The depiction of the Marine, played by Parker Young, seems to be on track. Nothing out of the ordinary to cast doubt on the authenticity of the character. Al, played by Adhir Kalyan, seems to be an unlikely Afghan interpreter – his English is almost too good. Al comes with quite a sense of humor. Some critics have complained that Al – an actor of Indian and South African descent – should have been played by a real Afghan. I am not sure this is a problem. The show has a number of Afghans doing the writing so there shouldn’t be any concerns. It appears that the other principle characters in the show are Riley’s dad, his sister, his daughter, and his wife (played by Kelli Goss).

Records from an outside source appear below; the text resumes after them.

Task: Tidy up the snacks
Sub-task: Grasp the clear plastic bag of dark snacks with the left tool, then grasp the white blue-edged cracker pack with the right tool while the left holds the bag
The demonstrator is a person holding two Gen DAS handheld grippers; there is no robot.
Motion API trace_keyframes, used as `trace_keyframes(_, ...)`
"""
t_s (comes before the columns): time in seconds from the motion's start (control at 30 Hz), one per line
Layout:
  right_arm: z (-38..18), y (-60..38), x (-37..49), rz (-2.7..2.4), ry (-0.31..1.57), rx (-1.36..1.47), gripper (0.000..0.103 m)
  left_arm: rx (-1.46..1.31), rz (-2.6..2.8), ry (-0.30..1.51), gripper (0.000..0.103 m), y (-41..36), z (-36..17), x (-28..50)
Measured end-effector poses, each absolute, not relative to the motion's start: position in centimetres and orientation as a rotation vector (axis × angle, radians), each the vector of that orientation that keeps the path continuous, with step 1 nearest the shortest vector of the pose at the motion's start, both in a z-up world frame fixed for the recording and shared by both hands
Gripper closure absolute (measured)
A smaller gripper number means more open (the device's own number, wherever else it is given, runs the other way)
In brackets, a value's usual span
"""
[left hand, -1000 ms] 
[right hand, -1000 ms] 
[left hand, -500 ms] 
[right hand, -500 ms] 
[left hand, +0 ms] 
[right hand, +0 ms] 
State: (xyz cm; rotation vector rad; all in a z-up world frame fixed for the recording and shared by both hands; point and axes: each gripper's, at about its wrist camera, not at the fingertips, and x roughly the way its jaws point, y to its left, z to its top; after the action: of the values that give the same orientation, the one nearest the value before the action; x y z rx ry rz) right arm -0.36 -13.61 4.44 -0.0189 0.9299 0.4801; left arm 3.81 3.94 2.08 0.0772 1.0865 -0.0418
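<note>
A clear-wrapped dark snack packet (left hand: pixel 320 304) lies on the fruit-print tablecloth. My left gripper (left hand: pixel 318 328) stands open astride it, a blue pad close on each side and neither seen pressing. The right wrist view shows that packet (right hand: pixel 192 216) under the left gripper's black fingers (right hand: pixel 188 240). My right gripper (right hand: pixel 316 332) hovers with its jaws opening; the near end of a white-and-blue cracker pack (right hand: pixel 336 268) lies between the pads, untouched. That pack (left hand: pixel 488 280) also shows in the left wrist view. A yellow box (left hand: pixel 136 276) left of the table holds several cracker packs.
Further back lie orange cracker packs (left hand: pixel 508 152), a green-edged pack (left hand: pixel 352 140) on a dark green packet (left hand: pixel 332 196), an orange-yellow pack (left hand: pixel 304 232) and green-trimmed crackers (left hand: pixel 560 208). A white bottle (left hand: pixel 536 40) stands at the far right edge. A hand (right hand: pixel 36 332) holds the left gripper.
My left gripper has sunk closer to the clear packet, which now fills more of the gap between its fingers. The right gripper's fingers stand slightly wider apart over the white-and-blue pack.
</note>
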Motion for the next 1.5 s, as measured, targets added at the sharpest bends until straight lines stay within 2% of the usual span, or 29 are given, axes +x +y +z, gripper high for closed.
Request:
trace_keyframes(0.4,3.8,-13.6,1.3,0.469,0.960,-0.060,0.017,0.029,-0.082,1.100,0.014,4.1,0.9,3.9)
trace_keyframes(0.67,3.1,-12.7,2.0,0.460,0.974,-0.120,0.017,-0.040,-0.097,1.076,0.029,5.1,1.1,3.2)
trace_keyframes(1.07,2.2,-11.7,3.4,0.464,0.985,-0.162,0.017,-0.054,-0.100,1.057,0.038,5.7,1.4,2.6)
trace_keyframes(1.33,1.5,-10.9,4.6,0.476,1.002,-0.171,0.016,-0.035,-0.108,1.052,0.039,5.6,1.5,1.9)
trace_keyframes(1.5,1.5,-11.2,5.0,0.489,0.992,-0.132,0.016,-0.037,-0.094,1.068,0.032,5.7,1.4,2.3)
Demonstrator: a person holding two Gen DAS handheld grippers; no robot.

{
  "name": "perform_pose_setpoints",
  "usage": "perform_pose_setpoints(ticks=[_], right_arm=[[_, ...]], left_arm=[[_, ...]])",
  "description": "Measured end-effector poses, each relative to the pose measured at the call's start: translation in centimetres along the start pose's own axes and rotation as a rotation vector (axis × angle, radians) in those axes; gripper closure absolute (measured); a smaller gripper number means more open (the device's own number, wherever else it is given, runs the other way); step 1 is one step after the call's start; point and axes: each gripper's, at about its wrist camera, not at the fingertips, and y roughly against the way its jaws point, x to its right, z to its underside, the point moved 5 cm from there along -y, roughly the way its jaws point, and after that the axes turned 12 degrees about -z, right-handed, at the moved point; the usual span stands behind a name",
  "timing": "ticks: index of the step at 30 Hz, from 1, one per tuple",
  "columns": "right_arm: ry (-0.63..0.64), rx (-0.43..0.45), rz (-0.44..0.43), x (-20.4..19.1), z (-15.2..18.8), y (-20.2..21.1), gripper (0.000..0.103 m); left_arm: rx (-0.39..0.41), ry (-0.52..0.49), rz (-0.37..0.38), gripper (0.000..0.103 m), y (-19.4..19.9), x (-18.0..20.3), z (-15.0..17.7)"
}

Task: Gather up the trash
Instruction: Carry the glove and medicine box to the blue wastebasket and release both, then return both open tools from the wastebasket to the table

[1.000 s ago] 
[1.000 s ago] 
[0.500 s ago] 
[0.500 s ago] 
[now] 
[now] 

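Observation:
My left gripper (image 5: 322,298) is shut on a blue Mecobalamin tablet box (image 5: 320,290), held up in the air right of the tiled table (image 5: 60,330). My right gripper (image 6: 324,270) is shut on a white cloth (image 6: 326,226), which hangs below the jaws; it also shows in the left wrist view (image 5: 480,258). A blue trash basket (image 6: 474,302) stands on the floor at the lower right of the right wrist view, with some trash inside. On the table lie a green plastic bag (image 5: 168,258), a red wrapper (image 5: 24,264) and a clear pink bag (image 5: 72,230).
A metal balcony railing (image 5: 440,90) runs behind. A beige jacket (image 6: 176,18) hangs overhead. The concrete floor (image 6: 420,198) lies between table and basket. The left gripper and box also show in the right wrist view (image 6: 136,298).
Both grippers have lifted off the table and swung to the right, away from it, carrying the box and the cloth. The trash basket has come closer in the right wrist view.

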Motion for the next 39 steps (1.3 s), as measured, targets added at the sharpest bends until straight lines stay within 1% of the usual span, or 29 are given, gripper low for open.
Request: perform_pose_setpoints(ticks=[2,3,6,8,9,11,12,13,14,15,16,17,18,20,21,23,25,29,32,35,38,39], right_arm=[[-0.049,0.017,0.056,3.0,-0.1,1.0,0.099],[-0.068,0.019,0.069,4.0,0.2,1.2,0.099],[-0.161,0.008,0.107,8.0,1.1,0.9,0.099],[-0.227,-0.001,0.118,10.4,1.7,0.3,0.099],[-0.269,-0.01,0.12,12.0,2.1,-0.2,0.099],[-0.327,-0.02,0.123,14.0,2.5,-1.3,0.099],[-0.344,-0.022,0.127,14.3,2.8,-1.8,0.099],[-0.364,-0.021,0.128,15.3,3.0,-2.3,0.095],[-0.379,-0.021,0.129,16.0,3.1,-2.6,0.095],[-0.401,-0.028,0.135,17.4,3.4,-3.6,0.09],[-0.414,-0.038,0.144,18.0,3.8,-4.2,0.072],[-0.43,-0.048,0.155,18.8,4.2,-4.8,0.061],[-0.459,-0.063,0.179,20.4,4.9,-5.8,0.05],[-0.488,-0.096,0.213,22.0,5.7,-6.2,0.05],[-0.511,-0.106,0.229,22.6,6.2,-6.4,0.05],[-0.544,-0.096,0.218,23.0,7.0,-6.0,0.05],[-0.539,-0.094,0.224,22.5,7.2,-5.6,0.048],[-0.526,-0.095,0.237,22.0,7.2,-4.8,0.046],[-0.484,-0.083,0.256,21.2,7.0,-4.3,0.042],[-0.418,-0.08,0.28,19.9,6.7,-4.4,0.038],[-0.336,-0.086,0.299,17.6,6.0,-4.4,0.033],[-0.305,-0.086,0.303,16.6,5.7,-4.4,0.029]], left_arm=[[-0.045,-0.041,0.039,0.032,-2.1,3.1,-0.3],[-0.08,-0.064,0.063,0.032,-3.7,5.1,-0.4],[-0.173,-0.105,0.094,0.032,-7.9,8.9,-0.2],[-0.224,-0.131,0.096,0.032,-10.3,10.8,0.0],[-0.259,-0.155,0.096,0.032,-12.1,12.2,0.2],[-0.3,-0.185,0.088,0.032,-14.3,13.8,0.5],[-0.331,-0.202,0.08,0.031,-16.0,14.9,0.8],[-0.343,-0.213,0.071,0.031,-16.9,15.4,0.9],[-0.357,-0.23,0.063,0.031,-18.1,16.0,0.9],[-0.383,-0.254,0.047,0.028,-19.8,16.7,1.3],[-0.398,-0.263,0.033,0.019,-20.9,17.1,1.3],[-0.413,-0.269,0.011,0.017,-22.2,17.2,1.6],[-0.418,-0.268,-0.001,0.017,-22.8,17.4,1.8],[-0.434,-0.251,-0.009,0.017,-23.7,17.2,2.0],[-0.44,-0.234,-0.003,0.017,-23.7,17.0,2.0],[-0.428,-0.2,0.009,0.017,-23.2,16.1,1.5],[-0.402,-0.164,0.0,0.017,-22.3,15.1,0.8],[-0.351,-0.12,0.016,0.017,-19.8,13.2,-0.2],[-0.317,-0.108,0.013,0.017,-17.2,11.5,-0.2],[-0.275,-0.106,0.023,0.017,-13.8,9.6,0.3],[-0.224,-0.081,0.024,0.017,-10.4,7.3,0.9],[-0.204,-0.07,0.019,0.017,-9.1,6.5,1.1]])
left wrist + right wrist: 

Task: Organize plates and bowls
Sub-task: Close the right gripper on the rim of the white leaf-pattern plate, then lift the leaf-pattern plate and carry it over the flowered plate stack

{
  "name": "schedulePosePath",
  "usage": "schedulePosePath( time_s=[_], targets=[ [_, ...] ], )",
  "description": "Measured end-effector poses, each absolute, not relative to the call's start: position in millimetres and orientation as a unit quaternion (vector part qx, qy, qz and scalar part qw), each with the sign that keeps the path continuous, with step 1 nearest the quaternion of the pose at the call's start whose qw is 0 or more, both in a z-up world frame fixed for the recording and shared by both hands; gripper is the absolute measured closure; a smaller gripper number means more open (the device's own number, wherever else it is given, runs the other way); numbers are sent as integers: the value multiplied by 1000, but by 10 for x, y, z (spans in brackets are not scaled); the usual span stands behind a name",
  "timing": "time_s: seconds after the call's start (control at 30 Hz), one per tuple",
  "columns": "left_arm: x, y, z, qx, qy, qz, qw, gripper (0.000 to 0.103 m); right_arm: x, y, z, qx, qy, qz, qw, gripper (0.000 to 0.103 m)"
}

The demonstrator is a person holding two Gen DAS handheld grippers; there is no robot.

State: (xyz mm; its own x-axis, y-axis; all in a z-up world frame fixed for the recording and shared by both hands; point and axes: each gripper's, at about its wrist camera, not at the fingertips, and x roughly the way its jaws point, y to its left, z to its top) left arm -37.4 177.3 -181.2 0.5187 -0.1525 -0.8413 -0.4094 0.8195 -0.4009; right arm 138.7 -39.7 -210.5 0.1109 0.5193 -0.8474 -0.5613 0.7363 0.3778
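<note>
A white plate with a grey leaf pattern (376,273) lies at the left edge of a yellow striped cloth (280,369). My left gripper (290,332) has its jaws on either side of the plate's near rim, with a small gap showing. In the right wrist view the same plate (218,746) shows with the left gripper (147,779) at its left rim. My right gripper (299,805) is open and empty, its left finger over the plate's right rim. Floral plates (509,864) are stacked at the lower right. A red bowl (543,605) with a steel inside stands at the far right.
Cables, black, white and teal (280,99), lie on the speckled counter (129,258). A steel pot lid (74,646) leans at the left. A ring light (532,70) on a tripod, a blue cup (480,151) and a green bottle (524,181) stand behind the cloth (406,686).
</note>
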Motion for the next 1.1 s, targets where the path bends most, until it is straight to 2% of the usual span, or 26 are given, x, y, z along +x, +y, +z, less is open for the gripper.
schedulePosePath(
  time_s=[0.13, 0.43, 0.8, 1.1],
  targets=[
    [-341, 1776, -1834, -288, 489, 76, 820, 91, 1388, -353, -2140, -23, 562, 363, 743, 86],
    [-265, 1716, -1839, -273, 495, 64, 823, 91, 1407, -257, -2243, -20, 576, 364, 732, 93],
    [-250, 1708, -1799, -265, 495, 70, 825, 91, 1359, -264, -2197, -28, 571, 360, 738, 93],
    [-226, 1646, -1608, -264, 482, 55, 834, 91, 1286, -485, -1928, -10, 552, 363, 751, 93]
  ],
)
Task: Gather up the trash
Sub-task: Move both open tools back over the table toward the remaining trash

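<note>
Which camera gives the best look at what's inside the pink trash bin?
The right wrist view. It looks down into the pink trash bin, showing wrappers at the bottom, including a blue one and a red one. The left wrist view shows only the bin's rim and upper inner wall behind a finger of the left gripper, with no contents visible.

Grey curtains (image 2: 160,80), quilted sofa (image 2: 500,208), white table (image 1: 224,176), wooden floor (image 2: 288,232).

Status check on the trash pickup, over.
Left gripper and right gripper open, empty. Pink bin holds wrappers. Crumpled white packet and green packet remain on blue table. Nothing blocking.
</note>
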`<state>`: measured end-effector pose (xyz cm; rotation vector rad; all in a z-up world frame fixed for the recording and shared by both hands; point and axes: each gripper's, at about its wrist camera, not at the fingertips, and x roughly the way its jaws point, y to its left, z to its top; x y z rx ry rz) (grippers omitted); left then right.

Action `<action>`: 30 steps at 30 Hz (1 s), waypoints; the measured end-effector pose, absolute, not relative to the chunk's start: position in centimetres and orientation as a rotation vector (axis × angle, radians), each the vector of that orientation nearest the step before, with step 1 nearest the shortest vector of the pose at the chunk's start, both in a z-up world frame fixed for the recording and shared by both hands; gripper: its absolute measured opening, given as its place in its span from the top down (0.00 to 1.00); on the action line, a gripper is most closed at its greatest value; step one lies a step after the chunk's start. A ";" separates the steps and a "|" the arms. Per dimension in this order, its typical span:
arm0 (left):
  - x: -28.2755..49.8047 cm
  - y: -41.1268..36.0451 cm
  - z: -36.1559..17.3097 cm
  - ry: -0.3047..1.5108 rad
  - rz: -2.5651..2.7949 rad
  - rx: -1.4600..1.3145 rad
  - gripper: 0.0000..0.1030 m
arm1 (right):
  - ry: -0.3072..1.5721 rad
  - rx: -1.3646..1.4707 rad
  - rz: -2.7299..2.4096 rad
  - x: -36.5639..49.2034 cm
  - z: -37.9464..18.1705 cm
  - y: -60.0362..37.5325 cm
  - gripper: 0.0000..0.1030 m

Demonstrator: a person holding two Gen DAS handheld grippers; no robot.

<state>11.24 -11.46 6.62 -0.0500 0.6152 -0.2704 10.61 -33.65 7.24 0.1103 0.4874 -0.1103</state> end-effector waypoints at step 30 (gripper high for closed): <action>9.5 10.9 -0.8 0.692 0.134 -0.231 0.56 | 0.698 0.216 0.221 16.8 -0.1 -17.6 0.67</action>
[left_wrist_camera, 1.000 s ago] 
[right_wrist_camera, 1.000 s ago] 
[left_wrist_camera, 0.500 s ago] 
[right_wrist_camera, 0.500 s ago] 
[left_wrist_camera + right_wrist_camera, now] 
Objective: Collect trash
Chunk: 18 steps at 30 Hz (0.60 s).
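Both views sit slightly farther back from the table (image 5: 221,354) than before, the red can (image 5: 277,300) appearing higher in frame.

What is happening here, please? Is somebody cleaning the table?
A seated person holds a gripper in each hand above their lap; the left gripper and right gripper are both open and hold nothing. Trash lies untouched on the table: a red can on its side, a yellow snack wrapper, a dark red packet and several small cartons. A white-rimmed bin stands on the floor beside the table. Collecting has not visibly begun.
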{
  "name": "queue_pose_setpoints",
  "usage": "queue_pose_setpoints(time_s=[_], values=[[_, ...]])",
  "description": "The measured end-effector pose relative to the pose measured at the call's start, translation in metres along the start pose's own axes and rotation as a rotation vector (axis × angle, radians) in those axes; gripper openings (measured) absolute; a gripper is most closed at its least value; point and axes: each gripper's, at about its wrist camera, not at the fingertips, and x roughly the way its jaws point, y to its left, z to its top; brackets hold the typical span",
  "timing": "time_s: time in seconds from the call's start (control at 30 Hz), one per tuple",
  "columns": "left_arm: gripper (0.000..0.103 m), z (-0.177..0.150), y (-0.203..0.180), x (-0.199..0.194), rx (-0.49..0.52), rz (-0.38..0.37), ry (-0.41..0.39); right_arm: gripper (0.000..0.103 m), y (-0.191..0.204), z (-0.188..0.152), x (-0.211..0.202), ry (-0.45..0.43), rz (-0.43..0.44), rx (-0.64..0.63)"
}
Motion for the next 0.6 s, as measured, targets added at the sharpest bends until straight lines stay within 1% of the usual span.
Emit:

Chuck Lorre brings The United States of Al to our television sets. Lorre is the executive producer of The Big Bang Theory, Young Sheldon, and Mom. So this show is promising based on the track record of Lorre. If you Google for reviews of The United States of Al you may find most of the ‘Hollywood’ experts giving it less than high marks. But I am wary of listening to that crowd – and will make my own judgements in time.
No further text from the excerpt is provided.